ライヴはプロもアマチュアも関係なく、気になるものがあればできる限り行くようにしている。その中で、今注目しているバンドのひとつが“虚弱。”。メンバー全員が平成生まれという女子4人組で、しかも歌のない演奏だけのインストゥルメンタルバンドだ。
最近では9月17日に、新宿にあるLOFTをはじめとするライヴハウスなど5店舗6ステージで開催した“ETERNAL ROCK CITY.2011”に出演。これは19歳のツジユウヤ氏が高校生の頃から始めたもので、音楽に敏感な若い世代がどっと集まっていたイベント。そこでも異彩を放っていたのが虚弱。だった。

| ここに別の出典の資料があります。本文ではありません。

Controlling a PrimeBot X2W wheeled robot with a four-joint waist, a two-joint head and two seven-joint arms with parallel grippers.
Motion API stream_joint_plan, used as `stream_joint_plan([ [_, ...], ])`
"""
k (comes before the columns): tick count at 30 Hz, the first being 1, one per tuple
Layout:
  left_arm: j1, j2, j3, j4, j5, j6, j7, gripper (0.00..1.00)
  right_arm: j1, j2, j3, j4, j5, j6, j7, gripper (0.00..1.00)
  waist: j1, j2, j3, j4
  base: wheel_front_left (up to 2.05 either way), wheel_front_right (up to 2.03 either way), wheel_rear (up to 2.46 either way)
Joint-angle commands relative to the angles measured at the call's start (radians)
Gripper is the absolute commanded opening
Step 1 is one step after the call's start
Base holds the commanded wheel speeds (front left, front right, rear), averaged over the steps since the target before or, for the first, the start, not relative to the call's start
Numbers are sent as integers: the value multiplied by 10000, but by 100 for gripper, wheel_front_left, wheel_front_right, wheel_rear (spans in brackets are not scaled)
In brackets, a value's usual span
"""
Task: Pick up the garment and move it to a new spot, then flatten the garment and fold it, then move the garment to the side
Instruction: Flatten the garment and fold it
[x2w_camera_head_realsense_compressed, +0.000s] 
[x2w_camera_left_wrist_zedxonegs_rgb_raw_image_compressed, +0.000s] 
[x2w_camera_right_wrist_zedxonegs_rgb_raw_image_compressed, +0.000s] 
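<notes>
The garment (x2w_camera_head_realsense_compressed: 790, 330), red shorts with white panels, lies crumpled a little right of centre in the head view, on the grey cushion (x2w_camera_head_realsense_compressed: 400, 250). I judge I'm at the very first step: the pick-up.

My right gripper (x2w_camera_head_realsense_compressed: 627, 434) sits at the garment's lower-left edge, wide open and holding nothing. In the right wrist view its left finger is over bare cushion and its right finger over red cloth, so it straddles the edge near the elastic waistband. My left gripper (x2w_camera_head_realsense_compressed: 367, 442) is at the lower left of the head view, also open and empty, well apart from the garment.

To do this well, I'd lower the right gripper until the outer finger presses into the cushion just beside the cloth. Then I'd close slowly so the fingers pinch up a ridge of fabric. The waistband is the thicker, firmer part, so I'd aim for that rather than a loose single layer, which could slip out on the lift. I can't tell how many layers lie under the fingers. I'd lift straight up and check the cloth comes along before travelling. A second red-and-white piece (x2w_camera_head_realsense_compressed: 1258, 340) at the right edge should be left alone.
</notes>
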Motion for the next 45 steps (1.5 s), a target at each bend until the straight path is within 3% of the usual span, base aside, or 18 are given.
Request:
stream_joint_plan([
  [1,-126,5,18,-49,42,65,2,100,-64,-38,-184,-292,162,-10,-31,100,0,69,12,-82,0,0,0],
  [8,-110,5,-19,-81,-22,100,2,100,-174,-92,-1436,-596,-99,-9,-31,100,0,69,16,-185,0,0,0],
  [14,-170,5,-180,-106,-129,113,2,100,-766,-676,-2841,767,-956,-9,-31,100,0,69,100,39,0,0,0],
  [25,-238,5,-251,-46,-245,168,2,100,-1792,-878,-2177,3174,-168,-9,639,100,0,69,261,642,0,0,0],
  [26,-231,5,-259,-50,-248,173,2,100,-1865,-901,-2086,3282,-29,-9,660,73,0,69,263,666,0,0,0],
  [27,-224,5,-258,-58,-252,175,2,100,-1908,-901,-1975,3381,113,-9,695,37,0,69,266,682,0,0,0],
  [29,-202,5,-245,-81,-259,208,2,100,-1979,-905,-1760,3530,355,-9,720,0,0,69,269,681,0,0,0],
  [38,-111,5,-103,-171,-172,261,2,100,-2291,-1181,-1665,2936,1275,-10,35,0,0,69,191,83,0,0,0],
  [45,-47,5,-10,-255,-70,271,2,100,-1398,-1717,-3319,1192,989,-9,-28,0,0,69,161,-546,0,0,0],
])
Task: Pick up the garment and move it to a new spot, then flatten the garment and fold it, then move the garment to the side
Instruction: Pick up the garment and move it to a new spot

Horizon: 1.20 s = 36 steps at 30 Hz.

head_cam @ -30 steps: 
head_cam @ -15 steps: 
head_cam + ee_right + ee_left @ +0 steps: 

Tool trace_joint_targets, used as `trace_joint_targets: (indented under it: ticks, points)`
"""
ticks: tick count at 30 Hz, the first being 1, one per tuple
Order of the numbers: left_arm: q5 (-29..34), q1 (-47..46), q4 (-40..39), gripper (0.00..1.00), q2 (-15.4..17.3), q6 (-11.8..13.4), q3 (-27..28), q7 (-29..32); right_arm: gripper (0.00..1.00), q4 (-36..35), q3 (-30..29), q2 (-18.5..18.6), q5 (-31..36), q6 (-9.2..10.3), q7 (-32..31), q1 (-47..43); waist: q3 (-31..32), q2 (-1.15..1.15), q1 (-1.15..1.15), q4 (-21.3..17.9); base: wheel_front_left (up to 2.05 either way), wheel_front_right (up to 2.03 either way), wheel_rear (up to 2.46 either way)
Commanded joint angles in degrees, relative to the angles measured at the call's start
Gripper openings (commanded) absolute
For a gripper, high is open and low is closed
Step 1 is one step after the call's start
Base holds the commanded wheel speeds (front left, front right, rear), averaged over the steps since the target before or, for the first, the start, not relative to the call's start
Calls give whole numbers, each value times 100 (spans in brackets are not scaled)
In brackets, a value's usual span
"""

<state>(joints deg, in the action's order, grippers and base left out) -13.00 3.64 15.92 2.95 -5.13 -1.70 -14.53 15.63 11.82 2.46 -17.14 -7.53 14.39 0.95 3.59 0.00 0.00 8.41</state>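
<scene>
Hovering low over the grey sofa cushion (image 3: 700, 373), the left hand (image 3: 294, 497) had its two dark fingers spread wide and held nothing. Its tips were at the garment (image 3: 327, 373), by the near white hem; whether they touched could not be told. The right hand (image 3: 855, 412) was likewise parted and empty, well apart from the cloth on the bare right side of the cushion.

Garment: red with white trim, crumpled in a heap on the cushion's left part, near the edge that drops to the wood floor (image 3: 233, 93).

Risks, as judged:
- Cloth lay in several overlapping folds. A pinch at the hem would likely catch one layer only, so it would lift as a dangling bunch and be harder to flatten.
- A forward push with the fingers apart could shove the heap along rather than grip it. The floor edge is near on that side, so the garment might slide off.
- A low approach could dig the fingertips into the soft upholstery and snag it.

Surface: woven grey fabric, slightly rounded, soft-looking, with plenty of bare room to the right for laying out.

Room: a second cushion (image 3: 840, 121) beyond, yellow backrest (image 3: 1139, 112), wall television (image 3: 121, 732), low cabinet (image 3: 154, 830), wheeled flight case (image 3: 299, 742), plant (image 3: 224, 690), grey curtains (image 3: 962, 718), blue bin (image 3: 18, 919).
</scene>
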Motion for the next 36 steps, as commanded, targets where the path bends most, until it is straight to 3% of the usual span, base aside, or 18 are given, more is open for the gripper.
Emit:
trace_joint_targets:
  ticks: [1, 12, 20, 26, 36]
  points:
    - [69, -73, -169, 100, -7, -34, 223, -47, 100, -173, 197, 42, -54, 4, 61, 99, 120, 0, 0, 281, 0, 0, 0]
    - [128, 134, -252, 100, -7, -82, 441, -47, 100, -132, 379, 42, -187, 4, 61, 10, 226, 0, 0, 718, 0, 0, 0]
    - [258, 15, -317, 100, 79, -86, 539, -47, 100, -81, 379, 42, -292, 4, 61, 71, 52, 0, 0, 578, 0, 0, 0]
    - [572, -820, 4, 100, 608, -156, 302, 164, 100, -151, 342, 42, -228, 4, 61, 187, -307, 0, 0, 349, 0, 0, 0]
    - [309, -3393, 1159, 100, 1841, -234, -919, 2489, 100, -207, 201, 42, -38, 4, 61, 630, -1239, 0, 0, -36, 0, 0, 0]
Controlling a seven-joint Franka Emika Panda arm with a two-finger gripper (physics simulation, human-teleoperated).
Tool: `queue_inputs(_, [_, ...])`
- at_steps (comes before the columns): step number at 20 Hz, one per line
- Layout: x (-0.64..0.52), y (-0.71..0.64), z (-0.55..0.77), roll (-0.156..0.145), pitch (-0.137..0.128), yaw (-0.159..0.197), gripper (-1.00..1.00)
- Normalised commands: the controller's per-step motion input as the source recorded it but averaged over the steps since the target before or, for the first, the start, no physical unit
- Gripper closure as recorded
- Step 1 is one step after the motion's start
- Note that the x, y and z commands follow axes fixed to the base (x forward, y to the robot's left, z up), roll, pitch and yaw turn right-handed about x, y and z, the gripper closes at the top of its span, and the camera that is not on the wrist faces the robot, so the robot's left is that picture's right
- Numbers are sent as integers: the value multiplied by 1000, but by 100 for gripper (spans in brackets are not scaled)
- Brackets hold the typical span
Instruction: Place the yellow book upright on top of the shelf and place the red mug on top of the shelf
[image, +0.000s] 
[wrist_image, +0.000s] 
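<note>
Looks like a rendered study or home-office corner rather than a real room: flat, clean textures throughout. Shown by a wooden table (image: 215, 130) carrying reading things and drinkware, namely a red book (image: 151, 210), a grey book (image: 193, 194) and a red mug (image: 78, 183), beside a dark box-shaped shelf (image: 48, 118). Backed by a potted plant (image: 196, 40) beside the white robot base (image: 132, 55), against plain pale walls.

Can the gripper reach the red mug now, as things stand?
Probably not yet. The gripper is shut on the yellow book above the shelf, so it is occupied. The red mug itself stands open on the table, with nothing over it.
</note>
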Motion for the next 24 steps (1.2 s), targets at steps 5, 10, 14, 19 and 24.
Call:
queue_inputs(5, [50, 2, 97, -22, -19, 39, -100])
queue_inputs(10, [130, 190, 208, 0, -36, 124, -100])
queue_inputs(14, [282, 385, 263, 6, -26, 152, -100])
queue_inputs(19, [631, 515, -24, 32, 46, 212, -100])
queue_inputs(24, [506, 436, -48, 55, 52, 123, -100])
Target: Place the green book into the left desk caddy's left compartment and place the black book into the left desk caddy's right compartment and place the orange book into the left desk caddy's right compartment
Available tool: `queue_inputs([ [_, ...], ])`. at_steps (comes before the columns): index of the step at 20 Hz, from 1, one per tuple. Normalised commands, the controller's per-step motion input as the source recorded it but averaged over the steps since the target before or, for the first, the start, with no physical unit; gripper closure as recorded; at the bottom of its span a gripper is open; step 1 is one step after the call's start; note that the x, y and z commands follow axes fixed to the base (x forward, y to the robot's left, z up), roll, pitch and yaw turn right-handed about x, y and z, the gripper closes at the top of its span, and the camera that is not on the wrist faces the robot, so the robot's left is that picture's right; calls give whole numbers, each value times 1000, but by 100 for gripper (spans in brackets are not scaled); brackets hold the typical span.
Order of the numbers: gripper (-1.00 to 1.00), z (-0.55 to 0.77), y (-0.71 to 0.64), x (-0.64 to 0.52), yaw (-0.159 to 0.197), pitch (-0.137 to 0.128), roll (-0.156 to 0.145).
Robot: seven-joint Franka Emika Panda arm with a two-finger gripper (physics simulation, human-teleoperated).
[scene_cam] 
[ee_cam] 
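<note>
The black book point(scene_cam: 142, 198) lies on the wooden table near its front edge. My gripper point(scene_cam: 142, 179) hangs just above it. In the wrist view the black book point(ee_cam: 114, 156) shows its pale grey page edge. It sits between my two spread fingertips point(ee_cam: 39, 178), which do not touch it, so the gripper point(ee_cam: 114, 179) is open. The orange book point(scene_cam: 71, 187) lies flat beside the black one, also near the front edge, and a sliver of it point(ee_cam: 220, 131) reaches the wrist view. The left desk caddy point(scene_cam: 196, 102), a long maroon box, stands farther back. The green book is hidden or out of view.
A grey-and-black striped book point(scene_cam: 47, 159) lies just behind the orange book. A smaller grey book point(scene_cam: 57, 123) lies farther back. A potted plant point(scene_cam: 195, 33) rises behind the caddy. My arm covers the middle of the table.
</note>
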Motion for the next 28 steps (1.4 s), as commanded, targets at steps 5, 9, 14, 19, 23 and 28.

とにかく楽曲も演奏も一度聴いたら、またすぐに聴きたくなるような魅力に溢れている。ギターが内面から溢れ出すような破壊的な轟音を響かせたかと思うと、グロッケンシュピール(鉄琴)のようなロマンチックな音色を放つ楽器を使い、心の機微を奏でていく。ベースラインは自由にマイペースで踊り続け、ドラムスは楽曲の鼓動というよりも、揺れ動く感情のように細やかで、時には大胆に変拍子を刻んでゆく。何しろ曲名も「哲学者の論破」「nennen」といった具合いで、独自の世界観を描きながらサウンドスケープを拡げ、進むのだ。
凝っていても、決して難しい音楽ではなく、音のカオスが創り出す情景に佇みながら、独特なグルーヴに心地よく漂うことができる。面白いことに、一定のビートやグルーヴに乗りやすい一般的なロックやR&Bのような音楽ではないのに、自然と身体が動いてしまう。しかも聴きやすいのは、その選んだ音色や流れるメロディが、最終的に光を感じさせるように明るくポップであり、曲の長さもコンパクトにまとまっているからだと思う。